Patrick Rock, Minneapolis
The writer is a member of the Leech Lake Band of Ojibwe and is CEO of the Indian Health Board of Minneapolis.
More than mere acknowledgment
It is encouraging that some cities, organizations, universities, colleges and churches are now acknowledging the original occupants of the land on which they are located ("Owning up to being on Native land," Dec. 16). However, as noted in the article, the danger of the land acknowledgments is that they may only result in feel-good gestures that don't accept any responsibility for corrective action. If I steal your car, justice is not served simply by my acknowledging that I did it.
The Dakota nations, as one example, are still here and still suffer the effects of the loss of their land in the 19th century. After the Treaty of Traverse des Sioux in 1851 the Dakota saw their historic land base reduced by some 25 million acres, and it's now a few thousand acres the four Dakota reservations currently occupy. Today there are many Dakota people who live in the Dakotas and Canada who still consider Minnesota to be their ancestral home. The problem is that there is little to no tribal land to which they can return.

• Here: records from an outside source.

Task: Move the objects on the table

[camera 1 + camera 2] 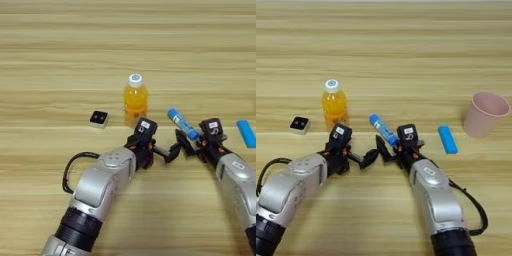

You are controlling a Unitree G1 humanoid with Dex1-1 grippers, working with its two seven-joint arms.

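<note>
Right pincer at blue tube

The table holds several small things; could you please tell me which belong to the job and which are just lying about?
Job:
- orange drink bottle
- blue tube, at the right hand
- black-and-white block

Lying about:
- pink cup
- small blue bar

Bottle is standing upright mid-table, block lying to its left. Left gripper is sitting just below bottle, fingers spread, reaching twd right gripper — which is gripping lower end of tube. Tube is tilting up-left. Small blue bar is lying at right edge — apart from both arms.
</note>
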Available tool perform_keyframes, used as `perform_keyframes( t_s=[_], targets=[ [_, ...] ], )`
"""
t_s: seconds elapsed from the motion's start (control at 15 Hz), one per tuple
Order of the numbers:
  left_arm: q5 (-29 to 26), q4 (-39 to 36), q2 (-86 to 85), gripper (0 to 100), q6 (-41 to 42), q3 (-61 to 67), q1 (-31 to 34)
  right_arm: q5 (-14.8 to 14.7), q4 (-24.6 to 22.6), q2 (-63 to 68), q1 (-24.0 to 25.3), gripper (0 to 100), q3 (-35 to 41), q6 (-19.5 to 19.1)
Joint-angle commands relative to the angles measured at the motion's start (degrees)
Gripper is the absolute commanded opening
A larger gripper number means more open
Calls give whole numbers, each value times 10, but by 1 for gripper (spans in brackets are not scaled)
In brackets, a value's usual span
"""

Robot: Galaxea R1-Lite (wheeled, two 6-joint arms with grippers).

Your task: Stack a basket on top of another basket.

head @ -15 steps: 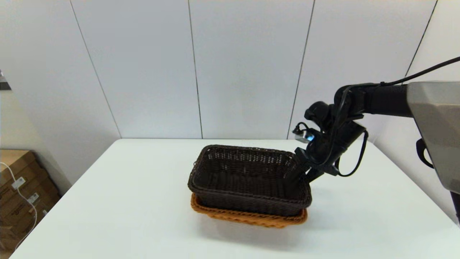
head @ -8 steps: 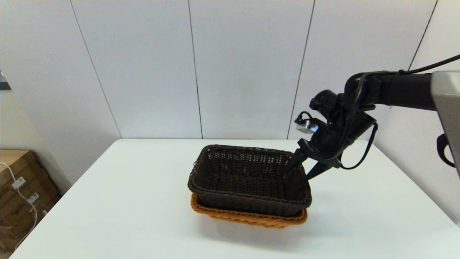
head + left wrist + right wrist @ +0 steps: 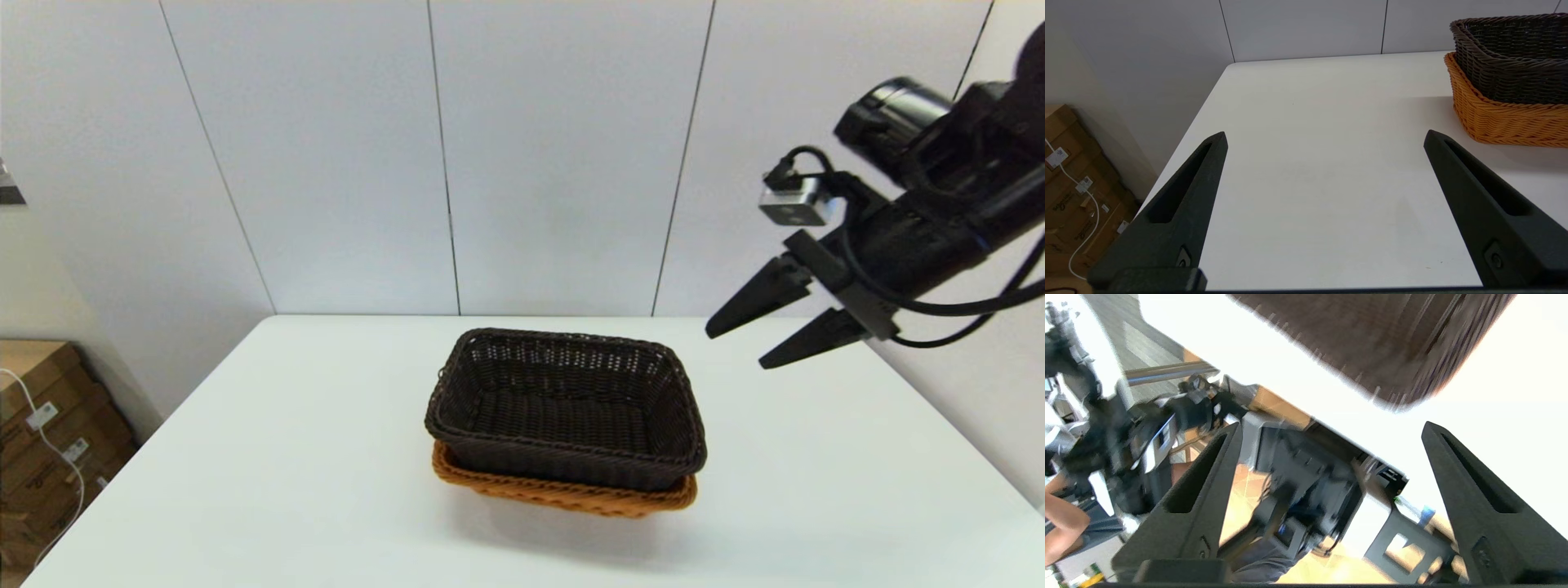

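Observation:
The dark brown basket point(image 3: 563, 404) sits nested on top of the orange basket point(image 3: 563, 492) in the middle of the white table; only the orange rim and lower wall show beneath it. Both also appear in the left wrist view, dark basket point(image 3: 1511, 57) above orange basket point(image 3: 1502, 118). My right gripper point(image 3: 739, 343) hangs open and empty in the air, up and to the right of the baskets, well clear of them. In the right wrist view the dark basket point(image 3: 1372, 339) is a blurred shape. My left gripper point(image 3: 1325, 141) is open over bare table, left of the baskets.
The white table point(image 3: 286, 457) ends at a panelled wall behind. Cardboard boxes point(image 3: 41, 416) with a white cable stand on the floor past the table's left edge.
My right gripper has let go of the dark basket's right rim, opened, and risen up and to the right. The dark basket stays resting on the orange one.

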Motion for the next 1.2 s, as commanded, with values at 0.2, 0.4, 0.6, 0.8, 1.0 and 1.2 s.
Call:
perform_keyframes(
  t_s=[0.2,0.4,0.6,0.8,1.0,1.2],
  targets=[
    [0,-2,1,100,-1,1,0,-14,61,-312,-65,100,101,8],
    [0,-2,1,100,0,1,0,-51,56,-457,-107,100,219,10],
    [0,-2,1,100,-1,1,0,-47,34,-590,-107,100,322,12],
    [0,-2,1,100,0,1,0,-52,37,-701,-109,100,372,36],
    [0,-2,1,100,-1,1,0,-104,24,-799,-113,100,443,55],
    [0,-2,1,100,-1,1,0,-132,-4,-882,-114,100,515,60]
  ],
)
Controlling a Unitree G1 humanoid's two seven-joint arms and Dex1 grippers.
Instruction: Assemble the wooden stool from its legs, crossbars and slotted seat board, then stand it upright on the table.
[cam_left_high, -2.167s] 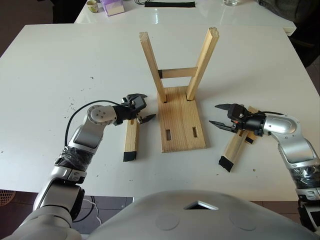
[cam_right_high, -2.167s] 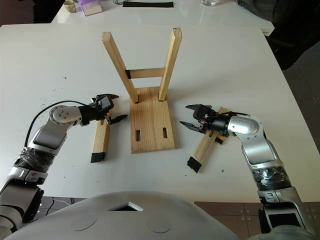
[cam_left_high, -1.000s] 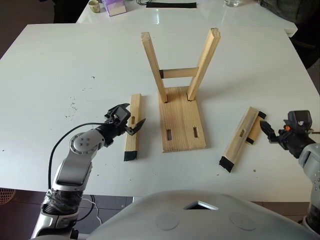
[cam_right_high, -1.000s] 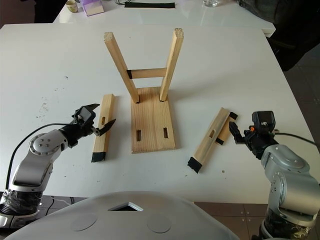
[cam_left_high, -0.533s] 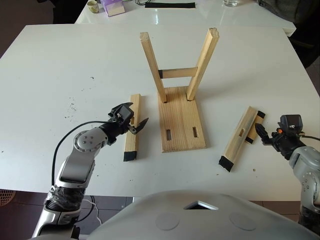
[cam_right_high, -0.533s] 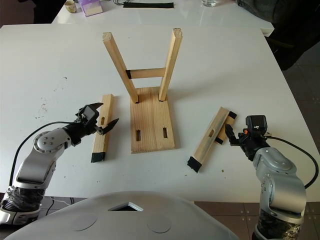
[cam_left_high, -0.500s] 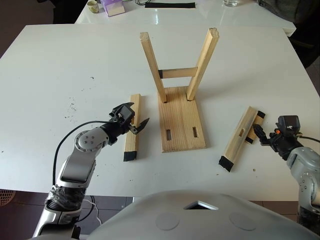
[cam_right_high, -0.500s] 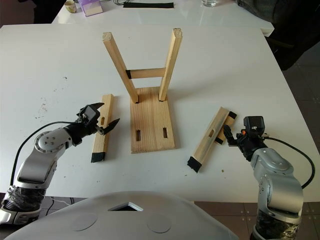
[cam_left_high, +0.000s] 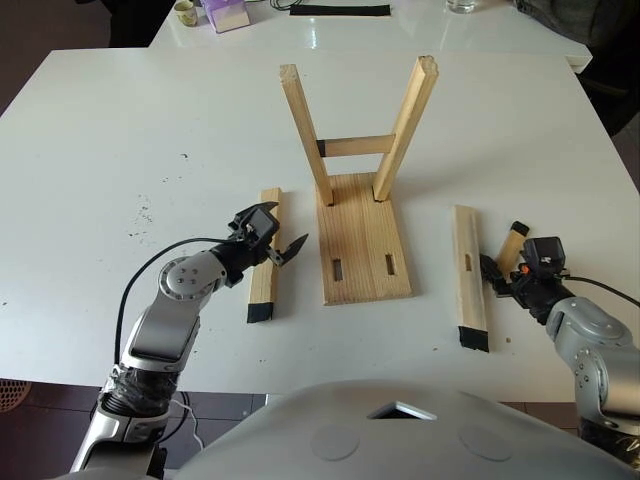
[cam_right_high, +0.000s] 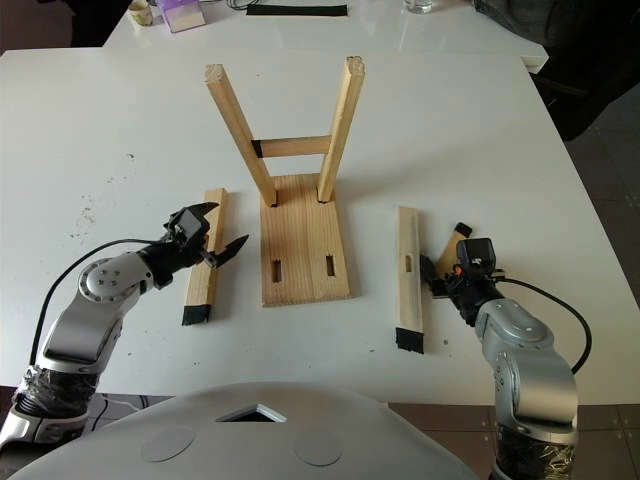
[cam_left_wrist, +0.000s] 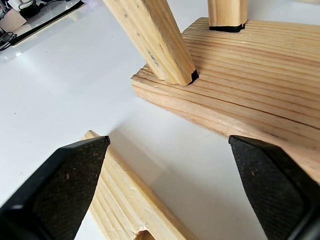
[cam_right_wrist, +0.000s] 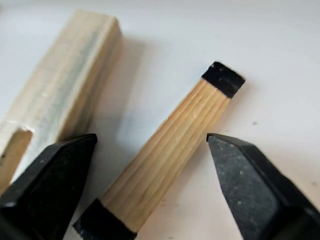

Waziyatawin, Dakota scholar and author, makes the case in her book "What Does Justice Look Like? The Struggle for Liberation in Dakota Homeland" that justice for the Dakota people requires the return of Native land. At present there are vast areas of public and tax forfeit land in Minnesota that could be returned without taking land from anyone. At this late date we need to acknowledge that we are on the land of the first owners and then move on to plan for the return of some of that land.
MICHAEL E. MILLER, Minneapolis
Reconsider trash incinerators
This month, the Tishman Center issued a new report on trash burning incinerators. Minnesota ranks third in the country with seven incinerators, and six of these are located in low-income or communities of color. These trash-burning facilities spew pollution into the air in the surrounding communities. This pollution includes mercury, lead and other chemicals that harm public health. It appears that this pollution may increase the risk of death from COVID.
As a longtime Minneapolis resident and an African American male, I think it is time our elected officials re-examined incinerators, which appear to be harming our communities of color.